A iminente decisão do ministro Alexandre de Moraes, do Supremo Tribunal Federal (STF), sobre o governador Carlos Brandão, extrapola o campo jurídico e se insere no coração de uma disputa política que redefine o poder no Maranhão.
Formalmente, o caso trata de suposto descumprimento de decisões judiciais relacionadas a nepotismo. Na prática, porém, o processo revela uma guerra aberta entre dois grupos que, até pouco tempo, orbitavam o mesmo projeto político: o liderado pelo próprio Brandão e o campo ligado ao hoje ministro do STF Flávio Dino.
A acusação — encampada por aliados de Dino — sustenta que o governador teria mantido, por vias indiretas, familiares em posições de influência, burlando determinações da Corte. A defesa reage afirmando cumprimento integral das decisões e vai além: aponta “desvio de finalidade”, sugerindo que o Judiciário estaria sendo instrumentalizado como ferramenta de disputa eleitoral.
Essa leitura não é trivial. Ela dialoga com o timing do processo: às vésperas do calendário eleitoral, quando decisões judiciais têm potencial direto de alterar o tabuleiro político.
A ruptura que virou guerra
O pano de fundo é a implosão do grupo político que governou o Maranhão na última década. A aliança entre Brandão e Dino, antes símbolo de continuidade administrativa, transformou-se em um conflito de alta intensidade, com desdobramentos simultâneos nos campos institucional, jurídico e eleitoral.
A tensão se materializa em movimentos concretos. Segundo bastidores, Brandão teria recuado de uma candidatura ao Senado para evitar entregar o comando do Estado ao vice, Felipe Camarão — hoje adversário político e aliado direto de Dino.

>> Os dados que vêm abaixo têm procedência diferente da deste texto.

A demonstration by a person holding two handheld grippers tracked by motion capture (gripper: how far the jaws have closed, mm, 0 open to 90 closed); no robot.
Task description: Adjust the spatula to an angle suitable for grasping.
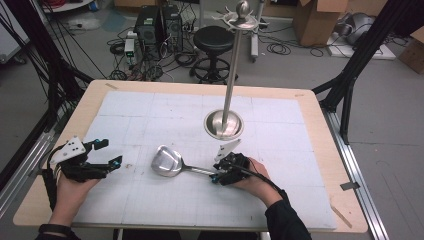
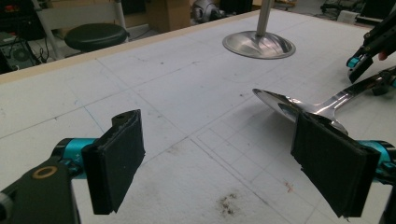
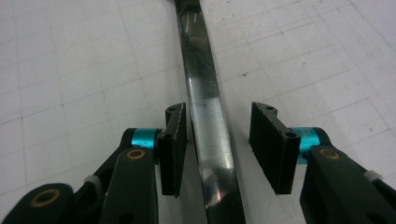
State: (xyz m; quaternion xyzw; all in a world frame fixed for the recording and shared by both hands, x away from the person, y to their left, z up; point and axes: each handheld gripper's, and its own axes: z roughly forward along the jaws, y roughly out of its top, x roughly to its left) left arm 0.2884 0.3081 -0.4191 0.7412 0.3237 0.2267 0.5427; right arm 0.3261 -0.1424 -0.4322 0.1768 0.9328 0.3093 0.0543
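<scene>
The shiny steel ladle (image 1: pixel 170 161) is lying flat on the white mat (image 1: pixel 150 110), its handle being straddled lengthwise by the right gripper (image 3: pixel 218 140), whose jaws are parted, not yet clamped. The left gripper (image 2: pixel 233 163) is being held open, farther off.

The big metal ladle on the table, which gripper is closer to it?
Right. The right gripper straddles the ladle handle, jaws either side. The left gripper hovers apart, left of the bowl.
</scene>
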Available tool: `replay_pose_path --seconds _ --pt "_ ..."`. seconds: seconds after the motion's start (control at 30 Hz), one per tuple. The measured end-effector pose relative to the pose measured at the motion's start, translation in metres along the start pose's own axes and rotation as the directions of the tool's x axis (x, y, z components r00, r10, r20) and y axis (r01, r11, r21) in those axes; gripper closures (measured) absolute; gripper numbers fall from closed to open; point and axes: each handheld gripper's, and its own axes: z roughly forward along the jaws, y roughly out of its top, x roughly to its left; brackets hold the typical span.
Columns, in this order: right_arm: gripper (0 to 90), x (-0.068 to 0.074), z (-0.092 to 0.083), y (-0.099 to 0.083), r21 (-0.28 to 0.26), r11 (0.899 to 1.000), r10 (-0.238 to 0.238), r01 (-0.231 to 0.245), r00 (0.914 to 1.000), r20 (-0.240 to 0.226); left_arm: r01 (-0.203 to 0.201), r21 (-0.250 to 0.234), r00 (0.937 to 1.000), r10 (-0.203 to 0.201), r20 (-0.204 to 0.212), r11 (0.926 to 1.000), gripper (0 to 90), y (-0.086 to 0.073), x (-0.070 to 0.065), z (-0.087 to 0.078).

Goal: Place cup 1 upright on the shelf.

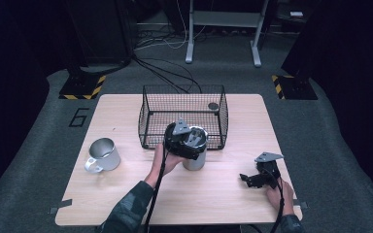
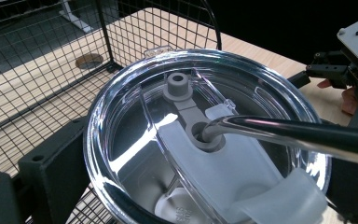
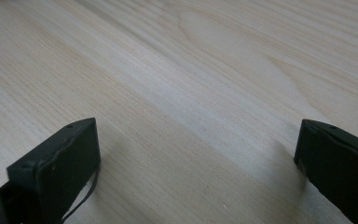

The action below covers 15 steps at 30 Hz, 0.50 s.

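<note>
High view: left hand-held gripper (image 1: 187,141) clasps tumbler (image 1: 195,154) beside basket (image 1: 148,119)

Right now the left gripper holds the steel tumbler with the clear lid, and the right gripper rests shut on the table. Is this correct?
Not fully. The right gripper is open: the right gripper view shows its two jaws wide apart over bare table, with nothing between them. The rest holds: the left gripper is at the steel tumbler, its clear lid on.

Steel tumbler (image 1: 194,154) (clear lid (image 2: 200,140) on, metal straw (image 2: 289,133) in) stands upright beside the basket (image 1: 148,127)
</note>
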Motion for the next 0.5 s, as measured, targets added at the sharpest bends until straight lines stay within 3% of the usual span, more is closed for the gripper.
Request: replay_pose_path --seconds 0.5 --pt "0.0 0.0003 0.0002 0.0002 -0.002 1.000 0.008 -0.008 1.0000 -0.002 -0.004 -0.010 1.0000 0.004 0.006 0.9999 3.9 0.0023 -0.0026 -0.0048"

Camarão, por sua vez, também enfrenta pressão: tornou-se alvo de um pedido de afastamento sob suspeita de envolvimento em esquema de lavagem de dinheiro. Ele reage com o mesmo argumento central utilizado por Brandão — o de perseguição política.
O resultado é um cenário de “dupla judicialização”: governo e oposição interna recorrem às instituições para enfraquecer mutuamente suas posições.

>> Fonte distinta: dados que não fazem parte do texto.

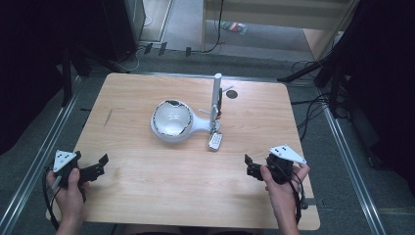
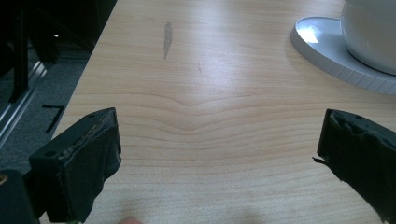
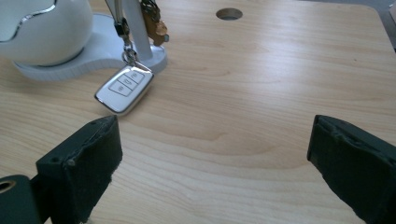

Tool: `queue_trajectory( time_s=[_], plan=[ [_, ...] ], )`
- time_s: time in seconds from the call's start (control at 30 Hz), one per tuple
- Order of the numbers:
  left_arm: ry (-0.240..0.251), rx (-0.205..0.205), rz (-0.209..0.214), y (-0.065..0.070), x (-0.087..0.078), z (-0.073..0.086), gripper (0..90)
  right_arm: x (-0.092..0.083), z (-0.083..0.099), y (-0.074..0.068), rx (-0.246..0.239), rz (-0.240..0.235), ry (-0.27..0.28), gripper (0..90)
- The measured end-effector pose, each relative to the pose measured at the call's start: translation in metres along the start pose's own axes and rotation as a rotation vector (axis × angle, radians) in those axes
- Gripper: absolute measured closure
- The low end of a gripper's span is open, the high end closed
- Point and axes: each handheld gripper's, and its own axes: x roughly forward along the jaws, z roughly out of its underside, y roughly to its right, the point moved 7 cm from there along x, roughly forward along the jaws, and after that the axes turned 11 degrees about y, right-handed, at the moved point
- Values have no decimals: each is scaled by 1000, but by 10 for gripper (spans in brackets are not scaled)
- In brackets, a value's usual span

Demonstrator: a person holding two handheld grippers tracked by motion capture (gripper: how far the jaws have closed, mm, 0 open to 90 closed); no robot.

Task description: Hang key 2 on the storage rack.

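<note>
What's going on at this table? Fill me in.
A person sits at a wooden table with a two-jaw gripper in each hand. The left gripper and the right gripper both rest near the table's near edge, jaws wide open and holding nothing. In the middle stands a white key stand with a bowl and an upright post. A car key fob hangs from the post on a ring, its lower end lying on the table. Nothing has been grasped yet.
</note>
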Motion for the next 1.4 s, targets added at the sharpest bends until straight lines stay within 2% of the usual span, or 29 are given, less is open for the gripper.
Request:
queue_trajectory(
  time_s=[0.53, 0.87, 1.13, 1.4],
  plan=[
    [0, 3, -2, 0, 0, 0, 0, -14, 32, 43, 64, 70, -7, 41],
    [1, 4, -2, 0, 0, 0, 0, -22, 42, 62, 65, 98, -13, 42],
    [1, 4, -3, 0, 0, 0, 0, -31, 56, 78, 84, 98, -27, 46],
    [1, 4, -4, 1, 0, 0, 0, -42, 67, 95, 96, 111, -14, 46]
  ],
)
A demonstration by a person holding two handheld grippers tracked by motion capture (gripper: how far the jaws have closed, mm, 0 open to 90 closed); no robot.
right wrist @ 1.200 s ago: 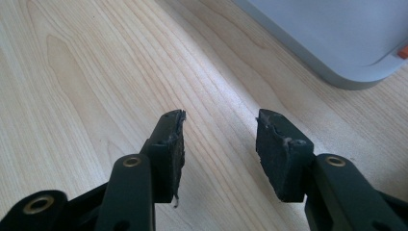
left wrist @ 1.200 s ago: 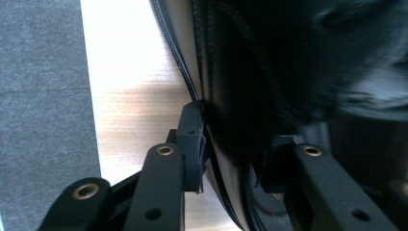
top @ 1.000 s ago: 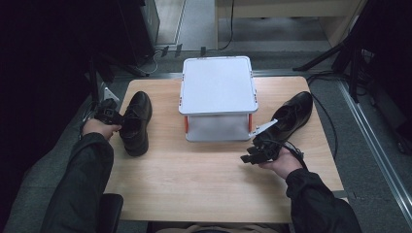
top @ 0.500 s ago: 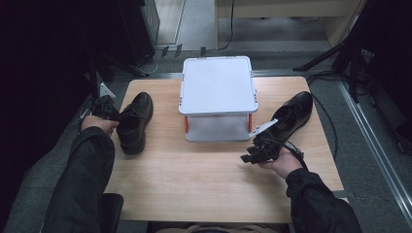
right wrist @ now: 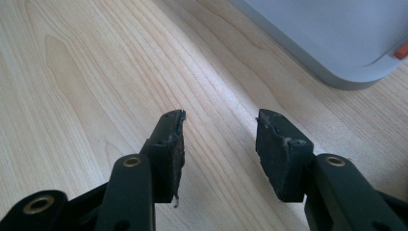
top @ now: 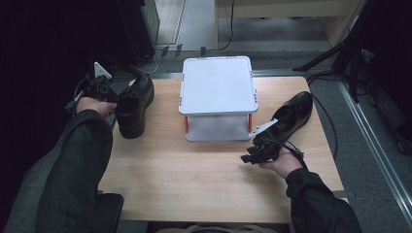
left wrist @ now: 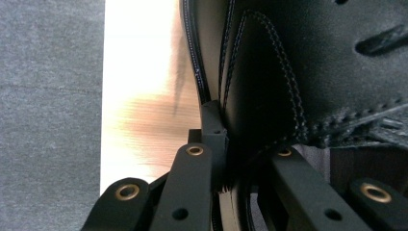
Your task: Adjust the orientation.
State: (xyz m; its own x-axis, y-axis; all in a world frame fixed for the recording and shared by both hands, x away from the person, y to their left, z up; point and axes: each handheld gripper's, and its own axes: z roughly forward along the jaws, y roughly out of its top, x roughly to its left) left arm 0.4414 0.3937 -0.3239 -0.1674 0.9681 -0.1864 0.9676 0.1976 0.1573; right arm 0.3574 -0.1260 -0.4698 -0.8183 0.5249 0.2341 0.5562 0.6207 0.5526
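The wooden bench [top: 204,170] carries a grey two-tier stand [top: 217,97] at its middle. At the bench's left edge the left shoe [top: 133,104] is pinched by its heel collar in the closed left tool [top: 112,97]. The right shoe [top: 291,114] lies at the right edge. Near it the right tool [right wrist: 219,144] hovers over bare wood, its jaws apart and empty.

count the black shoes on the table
2: one shoe at the left edge, gripped by the left claw; the other shoe at the right, beside the white stand.
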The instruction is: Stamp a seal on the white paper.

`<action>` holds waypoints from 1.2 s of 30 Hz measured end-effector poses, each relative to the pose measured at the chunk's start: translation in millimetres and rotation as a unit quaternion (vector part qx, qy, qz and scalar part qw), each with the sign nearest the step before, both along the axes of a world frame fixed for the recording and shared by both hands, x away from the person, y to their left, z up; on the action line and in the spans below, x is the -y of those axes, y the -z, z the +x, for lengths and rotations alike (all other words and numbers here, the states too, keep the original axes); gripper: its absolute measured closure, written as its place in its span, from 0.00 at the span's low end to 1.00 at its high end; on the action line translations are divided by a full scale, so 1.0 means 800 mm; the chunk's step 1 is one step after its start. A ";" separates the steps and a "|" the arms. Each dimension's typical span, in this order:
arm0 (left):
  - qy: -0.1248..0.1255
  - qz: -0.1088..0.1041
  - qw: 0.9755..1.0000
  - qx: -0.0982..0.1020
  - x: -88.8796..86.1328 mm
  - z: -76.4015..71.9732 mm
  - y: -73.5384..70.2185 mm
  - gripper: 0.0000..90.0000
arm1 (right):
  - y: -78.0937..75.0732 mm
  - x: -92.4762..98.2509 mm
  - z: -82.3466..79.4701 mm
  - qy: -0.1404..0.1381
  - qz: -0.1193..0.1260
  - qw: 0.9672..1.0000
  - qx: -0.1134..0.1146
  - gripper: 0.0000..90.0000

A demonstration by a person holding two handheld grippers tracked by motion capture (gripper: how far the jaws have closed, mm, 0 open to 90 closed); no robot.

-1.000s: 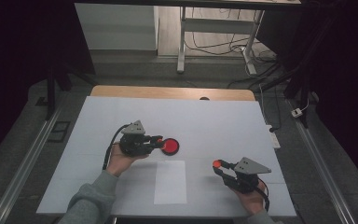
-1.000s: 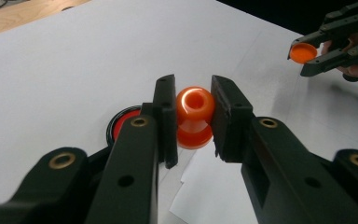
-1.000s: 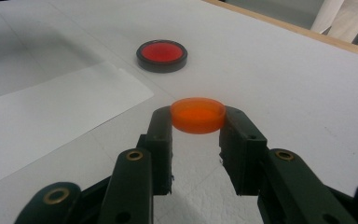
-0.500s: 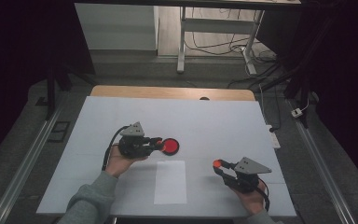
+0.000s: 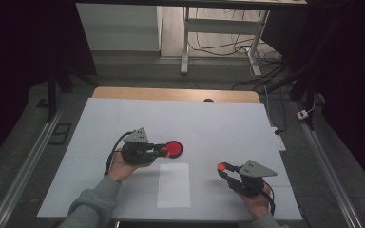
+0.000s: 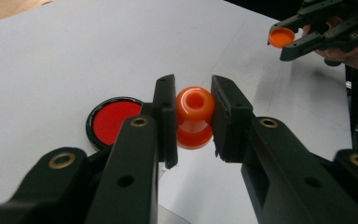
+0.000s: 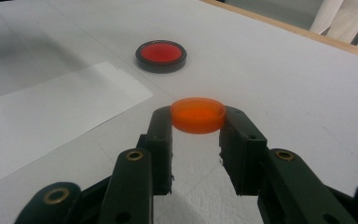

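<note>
lots of bare white table (image 5: 218, 123) all round. left gripper (image 6: 193, 116) pinches orange spool (image 6: 194, 116); right gripper (image 7: 198, 121) pinches orange cap (image 7: 198, 115).

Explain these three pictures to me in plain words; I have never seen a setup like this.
A person sits at a white table and holds a hand-held black grasping tool in each hand. The high view looks down from above. The other two pictures come from small cameras riding on each tool, looking along its two jaws.

The left tool is shut on an orange spool-shaped piece. The right tool is shut on a shallow orange cap.

On the table lie a round black dish with a red centre, next to the left tool's tip, and a white sheet of paper between the two hands.
</note>
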State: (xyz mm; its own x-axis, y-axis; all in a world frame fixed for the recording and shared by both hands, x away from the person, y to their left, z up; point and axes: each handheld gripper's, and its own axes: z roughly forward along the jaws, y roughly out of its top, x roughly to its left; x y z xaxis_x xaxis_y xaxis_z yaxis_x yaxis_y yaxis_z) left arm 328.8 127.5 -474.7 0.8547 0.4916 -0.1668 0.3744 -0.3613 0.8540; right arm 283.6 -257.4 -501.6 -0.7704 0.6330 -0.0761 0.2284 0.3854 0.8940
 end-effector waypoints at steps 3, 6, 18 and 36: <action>0.006 0.002 1.000 0.000 0.002 -0.001 0.002 0.80 | 0.000 0.001 0.001 0.000 0.000 1.000 0.001 0.72; 0.014 0.008 1.000 0.000 0.006 -0.002 0.004 0.80 | 0.001 0.000 0.001 0.000 0.000 1.000 0.000 0.72; 0.022 0.014 1.000 -0.003 0.015 -0.007 0.006 0.80 | 0.001 -0.001 0.000 0.000 -0.002 1.000 -0.001 0.72; 0.033 0.020 0.999 -0.010 0.025 -0.018 0.007 0.80 | 0.002 -0.001 0.000 0.003 -0.005 1.000 -0.001 0.72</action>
State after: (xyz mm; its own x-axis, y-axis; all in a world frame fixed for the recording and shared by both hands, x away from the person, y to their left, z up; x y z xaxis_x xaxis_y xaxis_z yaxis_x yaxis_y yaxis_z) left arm 314.1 107.8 -480.3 0.8825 0.4402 -0.1657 0.3656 -0.4204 0.8304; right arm 284.0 -256.9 -502.9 -0.7667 0.6368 -0.0814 0.2321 0.3931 0.8897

Judiciário como campo de batalha
O protagonismo do STF — e, em especial, de Moraes — nesse contexto levanta questões sensíveis sobre os limites entre न्याय (justiça) e política.
De um lado, há decisões que reforçam o entendimento consolidado contra práticas de nepotismo, incluindo o conceito de “nepotismo cruzado”. De outro, cresce a percepção — especialmente entre aliados de Brandão — de assimetria no tratamento dos atores envolvidos.

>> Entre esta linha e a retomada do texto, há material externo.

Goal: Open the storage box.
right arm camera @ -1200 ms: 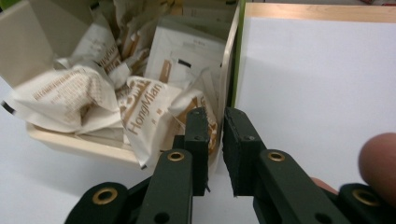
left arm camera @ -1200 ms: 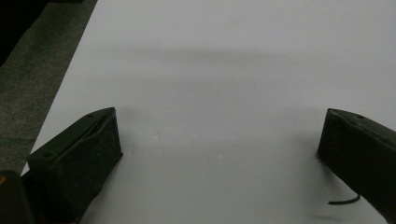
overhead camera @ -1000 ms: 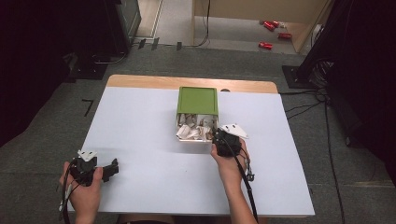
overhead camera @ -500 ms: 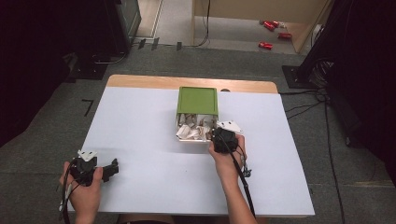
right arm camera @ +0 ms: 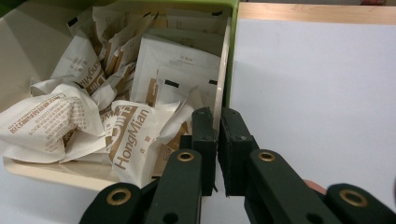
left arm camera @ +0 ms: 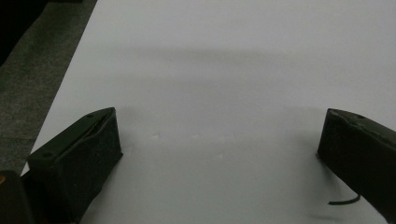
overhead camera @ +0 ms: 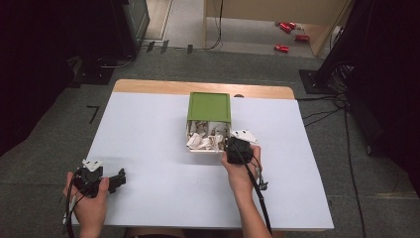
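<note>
Box (overhead camera: 208, 106) sits mid-table toward the far edge, green lid pushed back so the near half is open and stuffed with crumpled white packets (right arm camera: 126, 130). Right gripper (right arm camera: 218, 140) has its jaws pressed together on the box's right side wall, 1 jaw inside, 1 outside, and they've just been closing on it. Left gripper (left arm camera: 219, 149) is spread wide over bare table (overhead camera: 148, 129) at the near left corner, holding nothing.

What could go wrong, I'd guess: that wall looks thin, so pulling by it could bend it or tip the box and dump packets. A packet corner next to the inside jaw could get caught and drag out too.

Nothing else on the table. Some red things (overhead camera: 287, 27) lie on the floor beyond, well out of the way.
</note>
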`<act>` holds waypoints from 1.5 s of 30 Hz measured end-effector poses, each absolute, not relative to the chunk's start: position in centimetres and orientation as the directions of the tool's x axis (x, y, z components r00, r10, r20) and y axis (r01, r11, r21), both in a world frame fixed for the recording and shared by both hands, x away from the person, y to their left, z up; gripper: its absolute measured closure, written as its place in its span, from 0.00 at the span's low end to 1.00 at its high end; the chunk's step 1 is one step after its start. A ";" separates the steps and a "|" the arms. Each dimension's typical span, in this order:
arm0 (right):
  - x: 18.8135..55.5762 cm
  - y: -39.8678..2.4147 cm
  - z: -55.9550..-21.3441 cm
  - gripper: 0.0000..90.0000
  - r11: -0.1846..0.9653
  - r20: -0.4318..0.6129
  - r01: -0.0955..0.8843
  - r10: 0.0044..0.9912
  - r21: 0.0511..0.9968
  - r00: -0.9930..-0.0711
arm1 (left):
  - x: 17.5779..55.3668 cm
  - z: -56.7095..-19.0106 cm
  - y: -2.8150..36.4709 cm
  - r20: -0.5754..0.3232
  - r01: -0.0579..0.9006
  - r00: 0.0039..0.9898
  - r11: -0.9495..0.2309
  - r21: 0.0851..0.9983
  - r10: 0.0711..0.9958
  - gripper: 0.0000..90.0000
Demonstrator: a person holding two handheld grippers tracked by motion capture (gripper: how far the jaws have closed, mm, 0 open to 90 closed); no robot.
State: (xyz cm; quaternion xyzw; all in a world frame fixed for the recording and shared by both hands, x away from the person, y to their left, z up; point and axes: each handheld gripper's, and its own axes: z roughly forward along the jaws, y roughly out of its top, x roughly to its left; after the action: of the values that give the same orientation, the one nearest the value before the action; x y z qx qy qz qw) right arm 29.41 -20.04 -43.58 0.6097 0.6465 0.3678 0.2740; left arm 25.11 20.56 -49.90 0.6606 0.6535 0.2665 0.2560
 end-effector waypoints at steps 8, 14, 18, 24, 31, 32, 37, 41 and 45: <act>27.8 -20.3 -43.4 0.96 -0.029 0.117 0.586 0.987 0.810 -0.113 | 25.1 -49.9 20.6 0.018 0.727 0.004 -0.015 0.686 1.000 0.00; 26.0 -19.9 -44.0 0.96 -0.070 0.149 0.579 0.985 0.812 -0.089 | 25.1 -49.9 20.5 0.018 0.727 0.004 -0.015 0.687 1.000 0.00; 25.5 -19.6 -44.1 0.97 -0.067 0.138 0.577 0.987 0.814 -0.080 | 25.1 -49.9 20.6 0.018 0.727 0.004 -0.015 0.687 1.000 0.00; 24.8 -19.6 -44.0 0.97 -0.074 0.147 0.579 0.986 0.812 -0.080 | 25.1 -49.9 20.6 0.018 0.727 0.004 -0.015 0.686 1.000 0.00; 24.0 -19.7 -44.0 0.97 -0.069 0.149 0.585 0.985 0.808 -0.089 | 25.1 -49.9 20.6 0.018 0.727 0.004 -0.015 0.687 1.000 0.00; 23.8 -19.8 -44.0 0.97 -0.065 0.147 0.586 0.985 0.808 -0.093 | 25.1 -49.9 20.6 0.018 0.727 0.004 -0.015 0.686 1.000 0.00; 22.8 -19.7 -44.1 0.97 -0.069 0.153 0.587 0.984 0.807 -0.095 | 25.1 -49.9 20.6 0.018 0.727 0.004 -0.015 0.687 1.000 0.00; 22.4 -19.6 -44.1 0.97 -0.075 0.160 0.585 0.983 0.807 -0.094 | 25.1 -49.9 20.6 0.018 0.727 0.004 -0.015 0.686 1.000 0.00; 21.7 -19.5 -44.1 0.96 -0.070 0.155 0.585 0.983 0.808 -0.097 | 25.1 -49.9 20.6 0.018 0.728 0.004 -0.015 0.685 1.000 0.00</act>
State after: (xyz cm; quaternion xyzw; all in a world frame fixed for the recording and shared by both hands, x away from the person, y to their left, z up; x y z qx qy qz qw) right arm 21.68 -19.47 -44.10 0.6208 0.6315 0.3868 0.2574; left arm 25.13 20.55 -49.89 0.6609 0.6535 0.2662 0.2553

Essa percepção foi intensificada por uma decisão recente do ministro favorável a Dino em outro episódio, envolvendo medidas contra um blogueiro. A reação de entidades como a Associação Brasileira de Jornalismo Investigativo e a Ordem dos Advogados do Brasil indica que o caso ultrapassou o conflito local e passou a mobilizar preocupações institucionais mais amplas, como liberdade de imprensa e concentração de poderes.
Bastidores e acusações cruzadas
O embate ganhou contornos ainda mais complexos com denúncias de ambos os lados. O ex-procurador-geral do Estado chegou a sugerir atuação irregular de assessores ligados a Dino, com suposto uso indevido de sistemas institucionais para obtenção de informações estratégicas.
As acusações foram negadas, mas o episódio ilustra o nível de degradação da relação entre os grupos: não se trata mais apenas de divergência política, mas de uma disputa que flerta com a deslegitimação mútua.
O que está realmente em jogo
Mais do que cargos ou decisões isoladas, o conflito reflete a disputa pelo controle de um ciclo político no Maranhão. Após anos de hegemonia de um mesmo campo, o Estado vive uma transição incerta, em que antigos aliados se enfrentam pela liderança do próximo projeto de poder.
Nesse contexto, o STF deixa de ser apenas árbitro e passa a ser peça central — ainda que involuntariamente — no desfecho dessa disputa.
A eventual decisão de afastar ou manter Brandão no cargo terá impacto imediato no equilíbrio político local. Mas seu efeito mais duradouro pode ser outro: consolidar, ou tensionar ainda mais, a percepção de que, no Maranhão de hoje, as batalhas decisivas já não se travam apenas nas urnas — mas, sobretudo, nos tribunais.